Multiple numbers with the same value may appear in the array.
Each time four numbers are selected, the same number cannot be selected twice, but two numbers with the same value can be selected at the same time.
1 ≤ n ≤ 10^3
1 ≤ a[i] ≤ 10^6 (1≤i≤n)
1 ≤ k ≤ 10^6
Example
Given n = 5, a = [1,1,1,2,2], k = 3, return 2.
Explanation:
Assume that the scheme [i,j,p,q] indicates that the selected four numbers are: a[i], a[j], a[p], a[q]. 0<= i,j,p,q < n.
The solutions that meet the conditions are:
[0,1,2,3]
[0,1,2,4]
Given n = 5, a = [2,4,9,4,3], k = 300, return 4 .
Explanation:
Assume that the scheme [i,j,p,q] indicates that the selected four numbers are: a[i], a[j], a[p], a[q]. 0<= i,j,p,q < n.

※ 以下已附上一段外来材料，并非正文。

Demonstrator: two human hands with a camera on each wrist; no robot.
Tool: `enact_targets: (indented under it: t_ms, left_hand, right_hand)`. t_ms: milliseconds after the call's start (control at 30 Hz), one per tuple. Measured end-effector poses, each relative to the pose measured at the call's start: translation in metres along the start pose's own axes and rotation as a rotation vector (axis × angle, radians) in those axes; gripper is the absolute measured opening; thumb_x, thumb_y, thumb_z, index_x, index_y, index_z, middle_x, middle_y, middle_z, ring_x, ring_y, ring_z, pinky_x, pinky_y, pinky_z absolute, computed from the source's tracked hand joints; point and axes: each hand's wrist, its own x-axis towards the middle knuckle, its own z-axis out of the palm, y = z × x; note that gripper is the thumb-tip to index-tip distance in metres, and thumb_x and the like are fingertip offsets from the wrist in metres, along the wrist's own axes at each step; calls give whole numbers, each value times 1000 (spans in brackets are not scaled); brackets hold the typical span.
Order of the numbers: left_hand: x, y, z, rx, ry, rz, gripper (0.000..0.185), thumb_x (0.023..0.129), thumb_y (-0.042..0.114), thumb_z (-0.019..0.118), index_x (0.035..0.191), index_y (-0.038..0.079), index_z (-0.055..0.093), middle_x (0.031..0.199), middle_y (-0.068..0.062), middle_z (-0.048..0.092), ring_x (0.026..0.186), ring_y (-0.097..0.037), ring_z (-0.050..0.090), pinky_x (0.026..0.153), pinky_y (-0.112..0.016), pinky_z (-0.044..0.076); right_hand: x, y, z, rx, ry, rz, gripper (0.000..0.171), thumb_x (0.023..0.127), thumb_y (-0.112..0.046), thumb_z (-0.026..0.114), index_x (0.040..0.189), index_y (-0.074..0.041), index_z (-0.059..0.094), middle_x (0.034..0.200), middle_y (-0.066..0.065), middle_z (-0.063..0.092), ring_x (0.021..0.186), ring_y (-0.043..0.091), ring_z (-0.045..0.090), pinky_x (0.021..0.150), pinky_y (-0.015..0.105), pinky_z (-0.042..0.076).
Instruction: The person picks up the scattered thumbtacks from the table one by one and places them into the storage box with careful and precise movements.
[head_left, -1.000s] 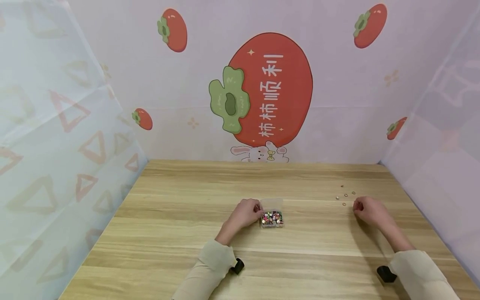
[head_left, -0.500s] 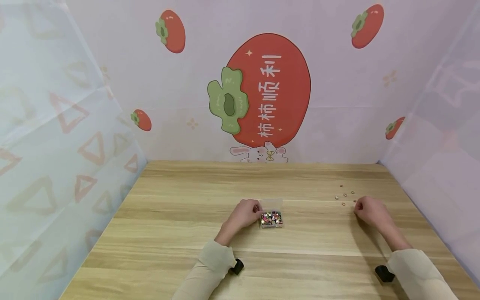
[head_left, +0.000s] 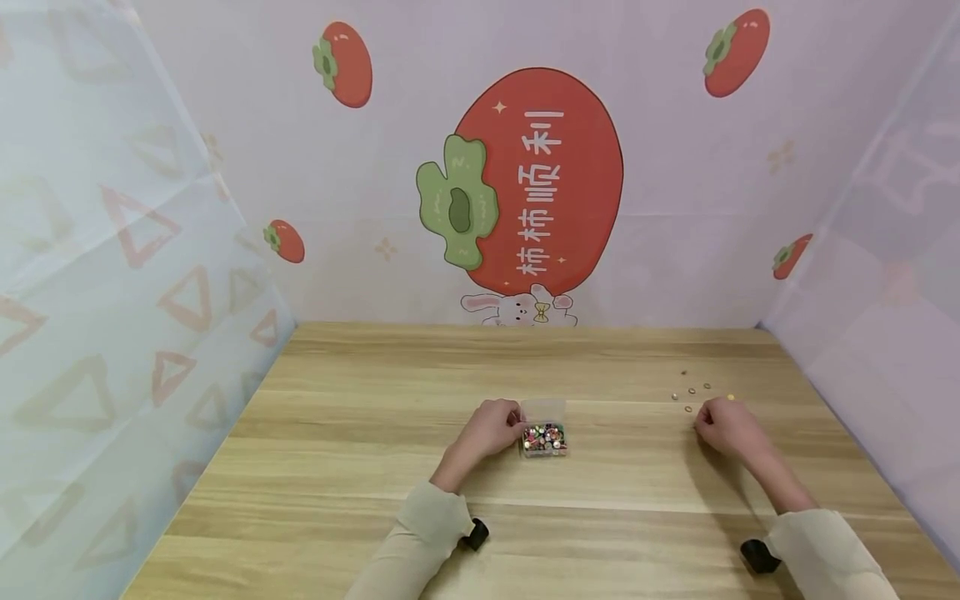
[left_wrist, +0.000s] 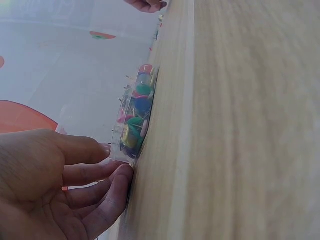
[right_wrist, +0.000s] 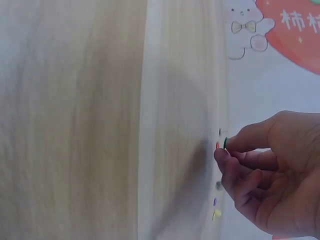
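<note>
Lower frame of the head view: two pale sleeves enter, each wearing a dark wrist unit; both are cut off by the bottom edge. Bare wood lies between the sleeves and the hands, and wide open bench [head_left: 337,467] stretches to the left.

Centre: the left hand [head_left: 489,427] rests against the left side of one small clear box [head_left: 544,435] of coloured pushpins. In the left wrist view its fingers [left_wrist: 107,172] lie fairly straight against the box wall [left_wrist: 131,117], touching it rather than wrapping round it. The pins inside are too many and too crowded to count.

Right of centre: the right hand [head_left: 723,427] is curled low on the bench. The right wrist view shows its grip clamped on one green pin [right_wrist: 225,143], thumb and forefinger together; a red one [right_wrist: 217,145] sits just beside the fingertips.

Beyond it, about six loose pins [head_left: 692,390] lie scattered, small and hard to make out. Further back, open wood runs to the printed backdrop [head_left: 525,183].
</note>
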Motion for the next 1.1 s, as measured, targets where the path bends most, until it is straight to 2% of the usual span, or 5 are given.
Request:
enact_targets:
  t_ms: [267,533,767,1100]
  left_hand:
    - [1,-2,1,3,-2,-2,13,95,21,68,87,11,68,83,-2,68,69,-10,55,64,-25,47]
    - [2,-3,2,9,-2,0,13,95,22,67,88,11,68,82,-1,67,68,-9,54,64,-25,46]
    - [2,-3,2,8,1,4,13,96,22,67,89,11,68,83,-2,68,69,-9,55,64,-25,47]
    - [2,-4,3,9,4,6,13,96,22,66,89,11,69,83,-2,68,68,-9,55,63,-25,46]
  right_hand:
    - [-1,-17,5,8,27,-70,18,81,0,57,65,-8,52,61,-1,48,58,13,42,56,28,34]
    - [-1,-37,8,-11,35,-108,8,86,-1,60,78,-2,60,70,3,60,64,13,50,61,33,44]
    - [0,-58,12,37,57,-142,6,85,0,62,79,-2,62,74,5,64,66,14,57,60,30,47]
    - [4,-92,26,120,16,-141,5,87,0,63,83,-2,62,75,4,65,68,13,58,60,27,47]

The solutions that meet the conditions are:
[0,1,3,4]
[0,1,2,4]
[0,2,3,4]
[0,1,2,3]
*/
/**
* Approach 1: Enumeration
* 根据题目所给出的数据量,可以推测出算法的时间复杂度应该在 O(n^2)。
* 因此我们可以采用枚举的方法,枚举所有的数对。
* 因为总共有 4 个数,全部枚举的话时间复杂度肯定是超过的,
* 所以我们可以先对其进行排序,然后采用 两两分开枚举 的方法。
* 即我们枚举 第一个数 和 第二个数 的位置,并由此计算出乘积。
* 而目标就是在剩下的数字中找到剩下的两个数,使得总共的乘积 <= k.
* 为了加快对剩下两个元素的查找,我们可以先对数组进行排序,
* 然后就可以利用 Two Pointers 的做法找出符合要求的区间,然后直接加上区间长度即可
*
* 时间复杂度:O(n^3)
* 虽然时间复杂度为 O(n^3) 但是处理过程中利用了 Two Pointers 跳过了大量的计算。
* 因此实际花费的时间远远没有这么多。
*/
public class Solution {
/**
* @param n: The length of the array
* @param a: Known array
* @param k: The product of the selected four numbers cannot be greater than k
* @return: The number of legal plan
*/
public long numofplan(int n, int[] a, int k) {
// 首先进行排序以便于之后的二分查找
Arrays.sort(a);
long rst = 0;
// 枚举第一个元素和第二个元素的位置
for (int first = 0; first <= n - 4; first++) {
for (int second = first + 1; second <= n - 3; second++) {
long product = (long)a[first] * a[second];
if (product > k) {
continue;
}
long need = k / product;
// Two Pointers
int third = second + 1, fourth = n - 1;
while (third < fourth) {
long temp = a[third] * a[fourth];
if (temp <= need) {
rst += fourth - third;
third++;
} else {
fourth--;
}
}
}
}
return rst;
}
}
/**
* Approach 2: Binary Index Tree
* 该解法是在赛后想到的,主要是在 Approach 1 的基础上进一步改进。
* 思想相同,依然是先枚举两个数,将他们进行相乘,然后用 need = k / product.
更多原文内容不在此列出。